The problem.
What is needed is an exact copy of all the lines below.

Provided data.
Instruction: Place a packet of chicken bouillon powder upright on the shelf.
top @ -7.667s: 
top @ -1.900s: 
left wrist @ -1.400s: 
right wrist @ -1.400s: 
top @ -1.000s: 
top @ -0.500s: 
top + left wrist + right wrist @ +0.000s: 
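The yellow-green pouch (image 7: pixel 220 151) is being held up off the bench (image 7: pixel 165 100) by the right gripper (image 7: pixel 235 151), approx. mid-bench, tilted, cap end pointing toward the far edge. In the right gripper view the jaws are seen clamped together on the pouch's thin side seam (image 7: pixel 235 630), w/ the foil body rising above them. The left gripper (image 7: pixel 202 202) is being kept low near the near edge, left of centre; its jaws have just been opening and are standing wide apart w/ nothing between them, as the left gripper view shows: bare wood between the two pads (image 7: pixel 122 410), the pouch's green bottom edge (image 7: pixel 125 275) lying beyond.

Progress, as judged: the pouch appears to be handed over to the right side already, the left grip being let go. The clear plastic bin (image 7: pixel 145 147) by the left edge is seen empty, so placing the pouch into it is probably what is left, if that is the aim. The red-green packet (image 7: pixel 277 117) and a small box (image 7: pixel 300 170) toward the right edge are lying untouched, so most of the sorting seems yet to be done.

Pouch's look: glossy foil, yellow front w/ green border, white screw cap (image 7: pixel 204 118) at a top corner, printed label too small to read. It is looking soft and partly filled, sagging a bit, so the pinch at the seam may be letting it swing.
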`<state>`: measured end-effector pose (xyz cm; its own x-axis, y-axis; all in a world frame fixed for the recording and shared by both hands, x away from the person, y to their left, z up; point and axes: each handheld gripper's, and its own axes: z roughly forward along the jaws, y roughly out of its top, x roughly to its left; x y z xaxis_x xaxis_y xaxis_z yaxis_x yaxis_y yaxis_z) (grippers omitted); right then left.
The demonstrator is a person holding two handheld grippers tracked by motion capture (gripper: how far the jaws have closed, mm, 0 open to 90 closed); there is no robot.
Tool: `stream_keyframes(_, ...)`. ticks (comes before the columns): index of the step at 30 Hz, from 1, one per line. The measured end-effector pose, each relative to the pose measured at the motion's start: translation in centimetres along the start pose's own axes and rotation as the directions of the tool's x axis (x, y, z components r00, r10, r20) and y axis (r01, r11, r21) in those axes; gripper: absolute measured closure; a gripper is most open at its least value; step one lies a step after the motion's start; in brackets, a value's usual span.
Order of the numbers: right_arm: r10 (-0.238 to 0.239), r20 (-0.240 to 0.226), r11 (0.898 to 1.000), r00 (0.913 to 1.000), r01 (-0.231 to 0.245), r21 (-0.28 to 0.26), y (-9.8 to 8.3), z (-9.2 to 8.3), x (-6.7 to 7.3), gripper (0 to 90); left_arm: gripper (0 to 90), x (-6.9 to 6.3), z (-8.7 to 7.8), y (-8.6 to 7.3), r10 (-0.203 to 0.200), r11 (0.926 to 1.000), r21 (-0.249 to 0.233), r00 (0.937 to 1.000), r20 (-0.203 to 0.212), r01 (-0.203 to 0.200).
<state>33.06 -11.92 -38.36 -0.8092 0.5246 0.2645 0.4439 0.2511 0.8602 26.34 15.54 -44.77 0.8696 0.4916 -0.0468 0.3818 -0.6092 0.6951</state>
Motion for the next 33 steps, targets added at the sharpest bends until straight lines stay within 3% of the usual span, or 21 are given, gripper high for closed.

Answer section.
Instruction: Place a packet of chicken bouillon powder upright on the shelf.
top @ -7.667s: 
top @ -1.900s: 
left wrist @ -1.400s: 
right wrist @ -1.400s: 
top @ -1.000s: 
top @ -0.500s: 
top + left wrist + right wrist @ +0.000s: 
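The yellow-green pouch (image 7: pixel 220 151) is being held up off the bench (image 7: pixel 165 100) by the right gripper (image 7: pixel 235 151), approx. mid-bench, tilted, cap end pointing toward the far edge. In the right gripper view the jaws are seen clamped together on the pouch's thin side seam (image 7: pixel 235 630), w/ the foil body rising above them. The left gripper (image 7: pixel 202 202) is being kept low near the near edge, left of centre; its jaws have just been opening and are standing wide apart w/ nothing between them, as the left gripper view shows: bare wood between the two pads (image 7: pixel 122 410), the pouch's green bottom edge (image 7: pixel 125 275) lying beyond.

Progress, as judged: the pouch appears to be handed over to the right side already, the left grip being let go. The clear plastic bin (image 7: pixel 145 147) by the left edge is seen empty, so placing the pouch into it is probably what is left, if that is the aim. The red-green packet (image 7: pixel 277 117) and a small box (image 7: pixel 300 170) toward the right edge are lying untouched, so most of the sorting seems yet to be done.

Pouch's look: glossy foil, yellow front w/ green border, white screw cap (image 7: pixel 204 118) at a top corner, printed label too small to read. It is looking soft and partly filled, sagging a bit, so the pinch at the seam may be letting it swing.
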`<state>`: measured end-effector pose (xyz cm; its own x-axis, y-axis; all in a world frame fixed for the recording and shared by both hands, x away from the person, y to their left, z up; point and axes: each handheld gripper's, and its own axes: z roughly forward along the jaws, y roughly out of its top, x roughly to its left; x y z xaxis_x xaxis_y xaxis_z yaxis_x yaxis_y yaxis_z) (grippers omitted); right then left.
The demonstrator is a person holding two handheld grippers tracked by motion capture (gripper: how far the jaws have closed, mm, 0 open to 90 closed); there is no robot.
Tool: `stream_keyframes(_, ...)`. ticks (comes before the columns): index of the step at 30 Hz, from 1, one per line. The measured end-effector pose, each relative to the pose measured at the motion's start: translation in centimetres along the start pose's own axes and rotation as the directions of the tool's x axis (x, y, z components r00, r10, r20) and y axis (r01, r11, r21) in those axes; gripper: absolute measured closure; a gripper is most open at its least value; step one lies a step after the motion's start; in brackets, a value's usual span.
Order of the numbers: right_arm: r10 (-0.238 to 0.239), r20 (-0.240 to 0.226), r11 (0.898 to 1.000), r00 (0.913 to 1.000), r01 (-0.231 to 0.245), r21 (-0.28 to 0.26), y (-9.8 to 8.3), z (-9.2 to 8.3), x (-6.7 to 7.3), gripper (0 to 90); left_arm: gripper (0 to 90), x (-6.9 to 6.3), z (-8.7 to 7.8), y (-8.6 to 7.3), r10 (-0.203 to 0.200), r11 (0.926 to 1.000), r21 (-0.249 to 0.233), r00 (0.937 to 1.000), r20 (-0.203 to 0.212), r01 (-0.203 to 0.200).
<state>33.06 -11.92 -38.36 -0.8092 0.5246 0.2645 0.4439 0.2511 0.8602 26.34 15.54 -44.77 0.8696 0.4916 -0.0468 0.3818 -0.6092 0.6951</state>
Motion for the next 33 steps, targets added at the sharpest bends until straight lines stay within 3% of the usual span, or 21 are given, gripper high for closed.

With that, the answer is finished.